Question from a past exam in an introductory course in algebraic topology.
Call $X$ the space $\mathbb{R}^3$ minus the edges (one dimensional) of a tetrahedron. Does $X$ deformation retract onto a CW complex with two 0-cells and four 1-cells attached between those two points?
My answer would be no, because I found a deformation retraction of $X$ onto a sphere together with its center and 4 rays, but I'm not quite sure of it.
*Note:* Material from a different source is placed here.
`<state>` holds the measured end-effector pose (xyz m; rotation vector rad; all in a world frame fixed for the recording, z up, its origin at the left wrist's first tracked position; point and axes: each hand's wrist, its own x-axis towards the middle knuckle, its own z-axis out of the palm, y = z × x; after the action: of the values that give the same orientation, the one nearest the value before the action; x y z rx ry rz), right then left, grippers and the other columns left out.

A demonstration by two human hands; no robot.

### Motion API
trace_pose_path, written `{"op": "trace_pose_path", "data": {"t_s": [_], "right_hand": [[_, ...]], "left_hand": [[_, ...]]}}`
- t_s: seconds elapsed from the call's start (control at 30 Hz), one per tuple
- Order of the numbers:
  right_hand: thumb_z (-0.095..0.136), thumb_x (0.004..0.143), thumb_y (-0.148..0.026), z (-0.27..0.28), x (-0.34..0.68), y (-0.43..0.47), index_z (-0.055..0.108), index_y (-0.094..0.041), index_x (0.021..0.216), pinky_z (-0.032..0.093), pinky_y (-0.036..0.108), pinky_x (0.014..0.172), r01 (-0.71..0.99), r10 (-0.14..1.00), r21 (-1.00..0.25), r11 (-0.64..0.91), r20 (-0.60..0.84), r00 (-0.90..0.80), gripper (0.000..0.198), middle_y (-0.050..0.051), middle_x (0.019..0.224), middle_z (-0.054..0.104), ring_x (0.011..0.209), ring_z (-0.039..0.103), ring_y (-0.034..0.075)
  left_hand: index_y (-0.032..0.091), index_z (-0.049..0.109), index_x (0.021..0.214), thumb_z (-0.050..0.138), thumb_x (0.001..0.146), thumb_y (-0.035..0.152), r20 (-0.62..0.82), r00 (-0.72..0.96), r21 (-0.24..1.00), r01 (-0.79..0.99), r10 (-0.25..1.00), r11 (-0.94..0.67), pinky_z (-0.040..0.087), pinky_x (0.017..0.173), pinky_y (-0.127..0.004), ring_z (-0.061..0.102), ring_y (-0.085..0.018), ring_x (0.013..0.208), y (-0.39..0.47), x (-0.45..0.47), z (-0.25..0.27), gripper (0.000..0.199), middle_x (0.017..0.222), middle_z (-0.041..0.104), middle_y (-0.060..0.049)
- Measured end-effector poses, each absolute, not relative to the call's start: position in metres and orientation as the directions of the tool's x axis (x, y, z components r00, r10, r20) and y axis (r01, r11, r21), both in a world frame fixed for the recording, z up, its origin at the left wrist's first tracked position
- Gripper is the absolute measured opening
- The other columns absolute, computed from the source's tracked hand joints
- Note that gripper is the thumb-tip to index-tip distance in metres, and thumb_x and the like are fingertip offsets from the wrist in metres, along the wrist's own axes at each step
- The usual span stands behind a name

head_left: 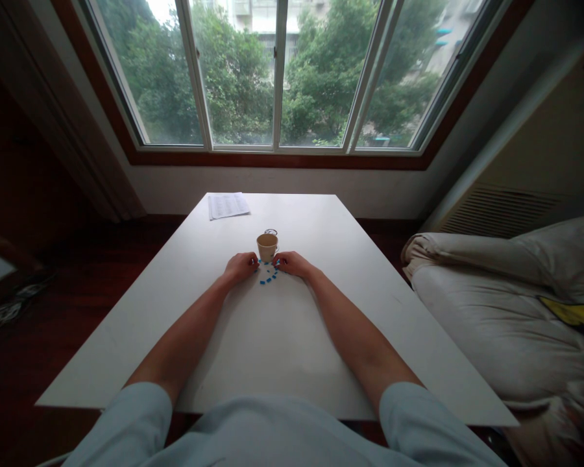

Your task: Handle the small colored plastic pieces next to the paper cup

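Note:
A light paper-coloured cup (267, 248) with a small handle stands upright on the white table (277, 350). My left hand (242, 266) rests just left of the cup, its fingers closed together at the tips. Close by on the right is my right hand (293, 263), with fingers curled and pinched near the cup's base. Small blue pieces (268, 280) lie in a curved row in front of the cup, between the hands. Some sit right at the fingertips, and whether either hand grips one is too small to tell.
Printed sheets of paper (228, 205) lie at the table's far left corner. Behind the cup is a thin dark loop (271, 231). A pale padded sofa (506, 311) stands to the right, and a wide window (277, 84) is beyond the table.

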<state>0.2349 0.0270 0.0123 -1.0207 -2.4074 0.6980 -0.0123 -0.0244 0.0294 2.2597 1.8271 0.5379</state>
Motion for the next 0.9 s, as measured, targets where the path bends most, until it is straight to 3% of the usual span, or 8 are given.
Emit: {"op": "trace_pose_path", "data": {"t_s": [0.23, 0.43, 0.57, 0.7, 0.8, 0.9], "right_hand": [[0.061, 0.076, -0.024, 0.009, 0.235, 0.029, 0.074, -0.022, 0.092, 0.033, 0.019, 0.062, 0.53, 0.754, -0.61, 0.589, 0.181, -0.631, 0.021, -0.003, 0.071, 0.059, 0.065, 0.048, 0.008], [0.06, 0.075, -0.03, 0.007, 0.237, 0.03, 0.073, -0.018, 0.088, 0.034, 0.021, 0.061, 0.447, 0.829, -0.754, 0.482, 0.226, -0.511, 0.022, -0.002, 0.069, 0.06, 0.064, 0.047, 0.009], [0.06, 0.073, -0.033, 0.006, 0.24, 0.033, 0.07, -0.016, 0.087, 0.042, 0.023, 0.067, 0.325, 0.892, -0.856, 0.401, 0.284, -0.351, 0.023, 0.001, 0.079, 0.067, 0.072, 0.055, 0.012], [0.06, 0.071, -0.033, 0.004, 0.239, 0.034, 0.066, -0.016, 0.086, 0.046, 0.024, 0.068, 0.215, 0.922, -0.918, 0.333, 0.269, -0.279, 0.023, 0.003, 0.081, 0.069, 0.073, 0.059, 0.013], [0.06, 0.071, -0.033, 0.004, 0.237, 0.035, 0.063, -0.017, 0.087, 0.048, 0.025, 0.068, 0.167, 0.93, -0.932, 0.321, 0.277, -0.243, 0.023, 0.003, 0.081, 0.069, 0.072, 0.06, 0.013], [0.06, 0.071, -0.035, 0.005, 0.236, 0.035, 0.061, -0.017, 0.088, 0.048, 0.025, 0.068, 0.15, 0.937, -0.935, 0.322, 0.292, -0.189, 0.025, 0.003, 0.08, 0.068, 0.072, 0.059, 0.013]], "left_hand": [[0.024, 0.07, 0.089, 0.062, 0.085, 0.036, 0.215, 0.166, 0.378, 0.894, 0.962, -0.239, 0.04, 0.066, -0.028, 0.062, -0.019, 0.078, -0.023, -0.013, 0.028, 0.015, 0.088, 0.072, -0.004], [0.024, 0.068, 0.088, 0.062, 0.085, 0.034, 0.293, 0.093, 0.498, 0.835, 0.952, -0.235, 0.043, 0.067, -0.028, 0.062, -0.017, 0.075, -0.023, -0.013, 0.031, 0.012, 0.088, 0.073, -0.003], [0.022, 0.066, 0.088, 0.062, 0.084, 0.036, 0.362, -0.012, 0.667, 0.702, 0.932, -0.25, 0.045, 0.065, -0.027, 0.062, -0.015, 0.072, -0.02, -0.012, 0.036, 0.015, 0.085, 0.072, -0.002], [0.019, 0.064, 0.091, 0.059, 0.084, 0.035, 0.359, -0.131, 0.855, 0.444, 0.924, -0.269, 0.048, 0.059, -0.024, 0.063, -0.014, 0.068, -0.015, -0.005, 0.044, 0.018, 0.078, 0.07, -0.003], [0.017, 0.063, 0.092, 0.059, 0.083, 0.034, 0.357, -0.181, 0.905, 0.31, 0.916, -0.292, 0.049, 0.057, -0.023, 0.063, -0.014, 0.068, -0.012, 0.004, 0.051, 0.02, 0.081, 0.07, -0.005], [0.017, 0.064, 0.095, 0.059, 0.084, 0.036, 0.359, -0.18, 0.904, 0.31, 0.916, -0.294, 0.05, 0.061, -0.024, 0.063, -0.014, 0.074, -0.012, 0.015, 0.056, 0.023, 0.089, 0.07, -0.005]]}}
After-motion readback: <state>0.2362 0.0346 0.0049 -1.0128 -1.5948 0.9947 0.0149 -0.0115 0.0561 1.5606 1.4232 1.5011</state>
But if this the case, then the answer to the original question would be no because a deformation retraction induces a homotopy equivalence and this is not possible since the latter space has e.g. non trivial second homology group.
This question seems to have been specifically designed to make you realise that the homology groups of a space can sometimes pick out homotopical information about a space which is not contained in the fundamental group alone. In this case, we have $X$ which is homotopy equivalent to $S^2\vee S^1\vee S^1\vee S^1$ (as you rightly pointed out, although were one small step away from reaching) and then we have a space which I'll call $Y$ which is homotopy equivalent to $S^1\vee S^1\vee S^1$.
Now then, $X$ and $Y$ are both connected and path connected (the first place we'd look to see if two spaces were homotopy equivalent). Also, $X$ and $Y$ have the same fundamental group by a trivial application of Van-Kampen's theorem giving $$\pi_1(X)\cong\pi_1(Y)\cong F_3$$ where $F_3$ is the free group on three generators. This also tells us that $H_0$ and $H_1$ will be isomorphic as $H_0$ counts path components and $H_1\cong\pi_1^{ab}$ the abelianisation of the fundamental group.
Where is the next place to look then? There are a few approaches which I'd suggest initially. The first would be to note that $\pi_2(X)$ is non-trivial (generated by the inclusion of $S^2$ in to the wedge product) and $\pi_2(Y)$ is trivial as $Y$ is a graph. However, you may not have met the higher homotopy groups yet so disregard this approach if you haven't.
Next, I would suggest just calculating homology groups. This is rather easy if you've had enough practice calculating simplicial homology and you should find that $H_2(X)$ is non-trivial (again generated by the inclusion map) whereas $H_2(Y)$ is trivial (using a standard dimension argument). This is probably the approach your text/teacher expects.
The last approach I would suggest, which you may be comfortable with, is to find the universal cover of $X$ and $Y$. We know that $Y$ is a graph and so its universal cover $\tilde{Y}$ is contractible, however $X$ has a universal cover $\tilde{X}$ which is not contractible (essentially by the same argument that $S^2$ is not contractible, the identity map $S^2\rightarrow S^2$ is not homotopic to the constant map). This last approach is probably more contrived than the other two approaches though as the easiest way to show that the identity map $S^2\rightarrow S^2$ is not homotopic to the constant map is to use cellular homology.